Brief:
Pictures are to be omitted; everything else in the data must be transcribed exactly.
________________________________________
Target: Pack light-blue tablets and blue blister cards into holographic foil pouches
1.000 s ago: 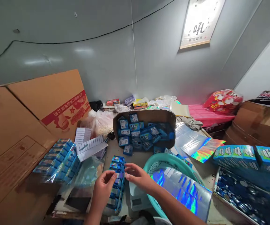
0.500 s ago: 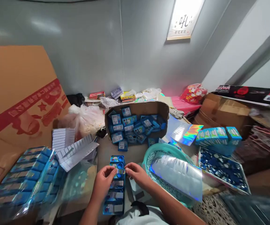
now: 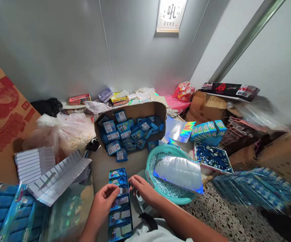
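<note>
A row of small blue boxes (image 3: 118,217) stands in front of me, several with a shiny silver strip across the top. My left hand (image 3: 102,201) is over the row's left side, thumb and forefinger pinched at the left end of a silver sticker (image 3: 124,191) lying on one box. At the row's right edge is my right hand (image 3: 142,189), fingers loosely curled and slightly apart just off the sticker's right end; I see nothing in them. The nearer boxes carry similar strips, while the two farthest show round dark blue circles on their tops.
Beyond the row, a cardboard box (image 3: 164,109) holds many loose blue boxes. To the right stand a teal basin (image 3: 149,179) of pale beads with a silver sheet (image 3: 179,171) on it, and a tray (image 3: 229,169) of blue-and-silver pieces. White sticker sheets (image 3: 59,178) lie left.
The view has swung right, so everything sits further left. My right fingers have come slightly away from the silver sticker; the left hand stays at its other end.
</note>
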The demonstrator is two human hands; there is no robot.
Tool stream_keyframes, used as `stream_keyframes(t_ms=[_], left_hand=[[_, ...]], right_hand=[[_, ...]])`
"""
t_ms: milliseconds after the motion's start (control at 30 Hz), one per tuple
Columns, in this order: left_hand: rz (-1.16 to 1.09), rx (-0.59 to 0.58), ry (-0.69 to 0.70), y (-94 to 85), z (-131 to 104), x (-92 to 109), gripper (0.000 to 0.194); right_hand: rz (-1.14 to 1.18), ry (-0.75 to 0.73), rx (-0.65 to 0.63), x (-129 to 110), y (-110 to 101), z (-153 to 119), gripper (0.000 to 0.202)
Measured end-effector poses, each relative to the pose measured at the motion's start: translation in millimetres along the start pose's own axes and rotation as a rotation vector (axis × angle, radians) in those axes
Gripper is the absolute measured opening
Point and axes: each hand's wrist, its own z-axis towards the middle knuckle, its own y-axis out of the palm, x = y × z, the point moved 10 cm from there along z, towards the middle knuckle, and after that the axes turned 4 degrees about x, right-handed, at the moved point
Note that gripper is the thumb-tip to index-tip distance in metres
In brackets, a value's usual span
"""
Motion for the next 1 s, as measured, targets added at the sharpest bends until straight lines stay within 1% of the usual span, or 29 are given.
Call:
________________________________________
Task solution:
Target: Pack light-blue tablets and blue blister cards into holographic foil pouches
1.000 s ago: 
0.500 s ago: 
now: 
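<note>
A row of small blue boxes (image 3: 118,217) stands in front of me, several with a shiny silver strip across the top. My left hand (image 3: 102,201) is over the row's left side, thumb and forefinger pinched at the left end of a silver sticker (image 3: 124,191) lying on one box. At the row's right edge is my right hand (image 3: 142,189), fingers loosely curled and slightly apart just off the sticker's right end; I see nothing in them. The nearer boxes carry similar strips, while the two farthest show round dark blue circles on their tops.
Beyond the row, a cardboard box (image 3: 164,109) holds many loose blue boxes. To the right stand a teal basin (image 3: 149,179) of pale beads with a silver sheet (image 3: 179,171) on it, and a tray (image 3: 229,169) of blue-and-silver pieces. White sticker sheets (image 3: 59,178) lie left.
The view has swung right, so everything sits further left. My right fingers have come slightly away from the silver sticker; the left hand stays at its other end.
</note>
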The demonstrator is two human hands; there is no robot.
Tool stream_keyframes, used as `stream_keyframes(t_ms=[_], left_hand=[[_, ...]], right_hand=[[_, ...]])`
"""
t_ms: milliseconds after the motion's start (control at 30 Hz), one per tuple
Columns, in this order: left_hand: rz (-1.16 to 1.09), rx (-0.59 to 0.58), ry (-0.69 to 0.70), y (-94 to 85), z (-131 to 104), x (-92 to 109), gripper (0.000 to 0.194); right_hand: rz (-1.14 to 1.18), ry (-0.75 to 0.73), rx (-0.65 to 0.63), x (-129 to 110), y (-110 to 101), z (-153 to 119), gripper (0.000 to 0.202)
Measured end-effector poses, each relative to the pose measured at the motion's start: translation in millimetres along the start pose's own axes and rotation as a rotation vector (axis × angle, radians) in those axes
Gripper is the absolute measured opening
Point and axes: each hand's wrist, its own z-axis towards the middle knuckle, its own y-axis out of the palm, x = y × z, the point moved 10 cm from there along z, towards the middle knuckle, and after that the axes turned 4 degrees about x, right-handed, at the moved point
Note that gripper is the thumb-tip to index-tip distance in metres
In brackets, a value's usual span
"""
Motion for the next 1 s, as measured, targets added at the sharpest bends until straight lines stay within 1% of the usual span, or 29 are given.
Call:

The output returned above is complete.